On pourrait le qualifier de magicien et estimer qu’il y a un truc. Evidemment le talent et le travail. Et puis sans doute un art de la troupe car il n’y a pas de star sur la scène. Même s’il joue lui-même dans une de ses pièces il n’est qu’un interprète au service du texte, lequel peut fort bien être servi par un autre acteur. Les comédiens sont totalement investis, manipulant les éléments de décor entre les scènes, et à vue, interprétant les rôles secondaires en plus du leur. Cela donne une cohésion incroyable renforcé par le rythme d’un scénario dont les scènes s’enchaînent vite. (…)
Il n’est pas vraiment nécessaire de donner l’essentiel du résumé. On va voir un Michalik comme on irait voir un Molière, un Feydeau ou un Tchekhov, quoique la capacité de renouvellement de l’auteur soit assez exceptionnelle. J’ai remarqué l’importance de la littérature et de l’écriture dans la construction de la jeune Jeanne. C’est peut-être un des traits communs entre toutes les pièces de cet auteur qui, à première vue, semblent très différentes les unes des autres.
Et il y a fort à parier que la prochaine, en janvier 2021, sera surprenante. Il a déjà annoncé qu’il allait mettre en scène le mythique show de Broadway, "Les producteurs", d’après Mel Brooks, jusqu’à maintenant jamais monté en France et dont il travaille déjà à l’adaptation. Il devrait être créé au Théâtre de Paris, ce qui confirme qu’Alexis Michalik peut investir tous les lieux parisiens, sans être attaché à l’un d’entre eux en particulier.
Je n’ai pas envie de spoiler cette histoire d’amour qui est largement plurielle car le thème est traité sous de multiples facettes, l’amour passion, l’amour fraternel, l’amour maternel et qui interroge aussi sur la paternité quand elle n’est pas biologique.
Qui mieux que Charles Aznavour aura chanté les sentiments sous toutes leurs formes ? Voilà pourquoi chaque personnage reconnaît face au public que quoi qu’il soit arrivé elle/il n’aura aimé que toi, en le chantant a capella, au centre du rectangle définissant l’aire de jeu. Et pourtant résonne comme un avertissement du désamour à venir avec une infinie tendresse.

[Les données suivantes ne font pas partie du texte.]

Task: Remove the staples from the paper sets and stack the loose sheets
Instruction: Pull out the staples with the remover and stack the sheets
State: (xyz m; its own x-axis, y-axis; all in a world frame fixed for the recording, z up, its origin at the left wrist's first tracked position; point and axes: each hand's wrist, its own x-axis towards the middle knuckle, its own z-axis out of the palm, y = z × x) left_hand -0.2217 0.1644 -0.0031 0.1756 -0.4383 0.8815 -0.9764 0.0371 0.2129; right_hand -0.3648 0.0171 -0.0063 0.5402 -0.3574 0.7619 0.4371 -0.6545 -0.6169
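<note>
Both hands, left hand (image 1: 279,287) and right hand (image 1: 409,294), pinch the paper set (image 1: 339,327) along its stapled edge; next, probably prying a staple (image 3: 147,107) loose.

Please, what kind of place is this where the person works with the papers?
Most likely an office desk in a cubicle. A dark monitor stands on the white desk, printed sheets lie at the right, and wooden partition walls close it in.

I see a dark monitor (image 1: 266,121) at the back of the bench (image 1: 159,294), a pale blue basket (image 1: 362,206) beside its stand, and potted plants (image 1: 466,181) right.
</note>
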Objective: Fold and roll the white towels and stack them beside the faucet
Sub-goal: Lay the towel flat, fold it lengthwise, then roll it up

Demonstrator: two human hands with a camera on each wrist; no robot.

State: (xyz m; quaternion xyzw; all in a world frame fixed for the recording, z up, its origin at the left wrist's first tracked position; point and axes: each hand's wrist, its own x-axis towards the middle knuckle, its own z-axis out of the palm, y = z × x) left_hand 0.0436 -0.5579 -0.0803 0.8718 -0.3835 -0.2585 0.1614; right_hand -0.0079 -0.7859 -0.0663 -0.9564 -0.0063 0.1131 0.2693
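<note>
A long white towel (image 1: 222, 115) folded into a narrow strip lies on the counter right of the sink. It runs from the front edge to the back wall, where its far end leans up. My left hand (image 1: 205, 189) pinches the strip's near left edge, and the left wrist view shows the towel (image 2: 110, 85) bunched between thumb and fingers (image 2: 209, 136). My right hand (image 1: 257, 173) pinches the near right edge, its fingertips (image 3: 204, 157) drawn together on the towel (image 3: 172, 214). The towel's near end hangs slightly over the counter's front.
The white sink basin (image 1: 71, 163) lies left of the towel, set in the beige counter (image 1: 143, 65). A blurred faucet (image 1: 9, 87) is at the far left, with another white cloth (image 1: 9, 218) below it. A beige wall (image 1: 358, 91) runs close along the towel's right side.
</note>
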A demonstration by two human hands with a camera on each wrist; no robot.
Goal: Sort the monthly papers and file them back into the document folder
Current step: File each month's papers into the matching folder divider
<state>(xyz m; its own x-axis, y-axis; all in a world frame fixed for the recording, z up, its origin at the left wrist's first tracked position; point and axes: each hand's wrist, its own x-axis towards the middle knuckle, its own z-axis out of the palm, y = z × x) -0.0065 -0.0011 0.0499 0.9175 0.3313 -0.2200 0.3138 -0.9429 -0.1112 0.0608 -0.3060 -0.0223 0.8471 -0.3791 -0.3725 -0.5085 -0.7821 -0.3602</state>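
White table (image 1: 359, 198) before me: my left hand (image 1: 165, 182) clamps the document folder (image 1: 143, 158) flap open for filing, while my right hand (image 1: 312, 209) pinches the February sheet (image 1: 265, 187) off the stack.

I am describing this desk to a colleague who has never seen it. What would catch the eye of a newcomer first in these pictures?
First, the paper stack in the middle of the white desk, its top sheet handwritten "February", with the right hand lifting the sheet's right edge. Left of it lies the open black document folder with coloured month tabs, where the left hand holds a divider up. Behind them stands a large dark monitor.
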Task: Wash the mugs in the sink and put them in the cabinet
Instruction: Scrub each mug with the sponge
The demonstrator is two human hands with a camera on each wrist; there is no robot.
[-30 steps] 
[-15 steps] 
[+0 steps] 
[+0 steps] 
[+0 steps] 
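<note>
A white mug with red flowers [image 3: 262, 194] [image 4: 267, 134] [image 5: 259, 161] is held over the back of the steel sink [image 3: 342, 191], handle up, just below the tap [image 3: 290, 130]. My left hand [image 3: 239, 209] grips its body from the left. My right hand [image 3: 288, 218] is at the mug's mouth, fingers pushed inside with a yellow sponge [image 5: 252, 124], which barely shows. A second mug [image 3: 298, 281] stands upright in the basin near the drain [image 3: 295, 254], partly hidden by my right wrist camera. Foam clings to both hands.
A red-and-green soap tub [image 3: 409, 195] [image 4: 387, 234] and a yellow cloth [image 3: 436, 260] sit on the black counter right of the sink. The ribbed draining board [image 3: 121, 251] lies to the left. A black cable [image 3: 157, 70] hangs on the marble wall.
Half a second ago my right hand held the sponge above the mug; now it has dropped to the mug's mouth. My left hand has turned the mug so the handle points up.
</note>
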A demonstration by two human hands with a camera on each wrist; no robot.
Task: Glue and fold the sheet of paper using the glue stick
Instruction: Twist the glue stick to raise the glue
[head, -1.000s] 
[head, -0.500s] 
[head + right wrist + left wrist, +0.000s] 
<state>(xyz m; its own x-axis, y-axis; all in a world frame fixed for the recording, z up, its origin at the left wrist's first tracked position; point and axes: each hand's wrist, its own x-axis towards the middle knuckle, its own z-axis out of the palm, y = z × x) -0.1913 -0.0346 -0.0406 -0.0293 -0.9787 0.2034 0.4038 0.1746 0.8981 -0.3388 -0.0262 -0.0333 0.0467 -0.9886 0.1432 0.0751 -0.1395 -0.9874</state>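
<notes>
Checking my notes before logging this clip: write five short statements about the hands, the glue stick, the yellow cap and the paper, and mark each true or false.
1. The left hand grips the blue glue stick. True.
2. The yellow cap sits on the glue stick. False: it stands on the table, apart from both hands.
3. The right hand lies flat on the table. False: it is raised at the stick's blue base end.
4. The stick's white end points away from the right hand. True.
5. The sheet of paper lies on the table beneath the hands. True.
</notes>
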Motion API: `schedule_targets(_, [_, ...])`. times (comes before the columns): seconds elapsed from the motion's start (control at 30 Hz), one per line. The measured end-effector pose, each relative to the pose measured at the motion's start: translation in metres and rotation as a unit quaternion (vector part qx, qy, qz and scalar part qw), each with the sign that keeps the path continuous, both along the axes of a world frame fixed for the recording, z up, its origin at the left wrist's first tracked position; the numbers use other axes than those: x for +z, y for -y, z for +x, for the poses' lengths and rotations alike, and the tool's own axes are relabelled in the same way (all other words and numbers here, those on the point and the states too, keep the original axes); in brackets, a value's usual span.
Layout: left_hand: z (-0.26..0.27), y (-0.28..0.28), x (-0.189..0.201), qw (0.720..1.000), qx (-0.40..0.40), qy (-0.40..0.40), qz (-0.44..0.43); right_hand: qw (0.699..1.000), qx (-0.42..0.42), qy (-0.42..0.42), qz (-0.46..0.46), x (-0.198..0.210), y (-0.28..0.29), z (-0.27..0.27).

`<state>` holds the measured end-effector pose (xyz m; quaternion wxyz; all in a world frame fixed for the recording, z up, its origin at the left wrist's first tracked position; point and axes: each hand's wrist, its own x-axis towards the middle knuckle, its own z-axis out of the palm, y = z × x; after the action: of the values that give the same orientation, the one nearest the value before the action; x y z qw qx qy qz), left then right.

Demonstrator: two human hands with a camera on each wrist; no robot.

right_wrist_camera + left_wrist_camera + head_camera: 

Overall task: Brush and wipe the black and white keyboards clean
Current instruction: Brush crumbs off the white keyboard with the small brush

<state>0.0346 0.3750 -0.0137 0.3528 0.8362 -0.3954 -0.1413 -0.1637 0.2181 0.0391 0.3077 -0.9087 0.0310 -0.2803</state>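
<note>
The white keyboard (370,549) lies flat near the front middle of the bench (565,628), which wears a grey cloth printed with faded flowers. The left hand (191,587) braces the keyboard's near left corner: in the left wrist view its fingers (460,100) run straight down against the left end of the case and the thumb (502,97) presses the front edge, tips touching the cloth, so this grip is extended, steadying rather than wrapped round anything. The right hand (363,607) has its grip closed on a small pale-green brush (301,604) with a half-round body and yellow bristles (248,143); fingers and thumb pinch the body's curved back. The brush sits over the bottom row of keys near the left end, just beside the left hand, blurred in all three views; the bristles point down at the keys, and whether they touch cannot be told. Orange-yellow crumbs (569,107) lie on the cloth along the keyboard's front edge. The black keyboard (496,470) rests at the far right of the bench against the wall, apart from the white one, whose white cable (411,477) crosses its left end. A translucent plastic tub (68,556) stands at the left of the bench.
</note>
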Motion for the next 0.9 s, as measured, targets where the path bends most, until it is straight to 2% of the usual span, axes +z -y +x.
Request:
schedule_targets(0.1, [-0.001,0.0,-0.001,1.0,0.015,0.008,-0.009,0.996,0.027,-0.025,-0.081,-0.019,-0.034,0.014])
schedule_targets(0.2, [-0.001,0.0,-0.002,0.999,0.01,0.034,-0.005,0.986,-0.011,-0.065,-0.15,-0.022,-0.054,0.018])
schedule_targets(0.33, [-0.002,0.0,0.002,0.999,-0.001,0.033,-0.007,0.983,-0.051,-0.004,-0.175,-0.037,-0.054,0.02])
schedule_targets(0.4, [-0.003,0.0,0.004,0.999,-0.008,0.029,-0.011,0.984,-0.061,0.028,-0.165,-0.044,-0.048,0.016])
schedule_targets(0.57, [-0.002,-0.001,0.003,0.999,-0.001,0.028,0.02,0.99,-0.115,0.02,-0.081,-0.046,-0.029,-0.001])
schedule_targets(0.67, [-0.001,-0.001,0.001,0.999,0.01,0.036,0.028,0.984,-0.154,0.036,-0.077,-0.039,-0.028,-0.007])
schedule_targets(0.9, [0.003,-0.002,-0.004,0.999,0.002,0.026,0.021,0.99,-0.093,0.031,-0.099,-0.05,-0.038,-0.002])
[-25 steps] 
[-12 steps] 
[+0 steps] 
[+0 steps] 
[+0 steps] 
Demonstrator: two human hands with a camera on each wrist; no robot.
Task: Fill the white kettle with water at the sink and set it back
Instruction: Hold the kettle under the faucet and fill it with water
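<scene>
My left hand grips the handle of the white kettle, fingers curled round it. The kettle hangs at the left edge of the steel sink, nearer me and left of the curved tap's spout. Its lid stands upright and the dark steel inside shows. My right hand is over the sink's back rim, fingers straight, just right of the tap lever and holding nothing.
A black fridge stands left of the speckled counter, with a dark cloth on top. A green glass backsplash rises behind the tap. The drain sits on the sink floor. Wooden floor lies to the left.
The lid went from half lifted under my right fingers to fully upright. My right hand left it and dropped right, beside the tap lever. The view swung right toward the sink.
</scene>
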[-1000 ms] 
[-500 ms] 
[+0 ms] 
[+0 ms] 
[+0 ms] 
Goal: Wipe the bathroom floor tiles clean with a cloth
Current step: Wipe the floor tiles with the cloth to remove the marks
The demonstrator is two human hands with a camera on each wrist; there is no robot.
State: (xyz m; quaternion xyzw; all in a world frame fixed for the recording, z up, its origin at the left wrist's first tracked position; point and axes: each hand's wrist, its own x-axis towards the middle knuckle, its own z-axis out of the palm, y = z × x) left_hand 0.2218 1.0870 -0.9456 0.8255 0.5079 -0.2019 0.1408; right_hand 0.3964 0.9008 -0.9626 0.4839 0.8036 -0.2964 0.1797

L’histoire peut commencer et il est intéressant de savoir qu’elle démarre il y a quinze ans quand l’homosexualité était loin d’être acceptée et que deux femmes n’avaient pas le droit d’avoir un enfant reconnu d’elles deux. On est dans le mélodrame (au sens noble du terme) contemporain. C’est sans doute le plus intime des spectacles d’Alexis Michalik. Préparez vos mouchoirs. Vous allez pleurer. Rire aussi.
L’amour aurait un début, parfois flamboyant, inattendu, exaltant, et puis une fin, qu’elle soit le fait de l’un des deux ou imposé par le destin. Le spectateur est surpris souvent car il ne s’attend pas aux multiples rebondissements et à de jolies trouvailles scéniques, extrêmement poétiques (voilà pourquoi je ne veux pas raconter l’essentiel du scénario). Je dirais juste que l’art de l’auteur est d’écrire des dialogues honnêtes qui ne condamnent aucun des comportements. Comme le dira Justine : On fait tous des promesses qu’on peut pas tenir. (…)
Tout en signant un théâtre populaire, Alexis Michalik assume qu’amour ne rime pas avec toujours, et que les sentiments ne vont pas de soi. On se reconnaît tous dans un morceau de cette histoire. Et c’est très fort d’avoir réussi à instiller autant d’humour et de rire dans ce qui aurait été un pur drame sous d’autres plumes.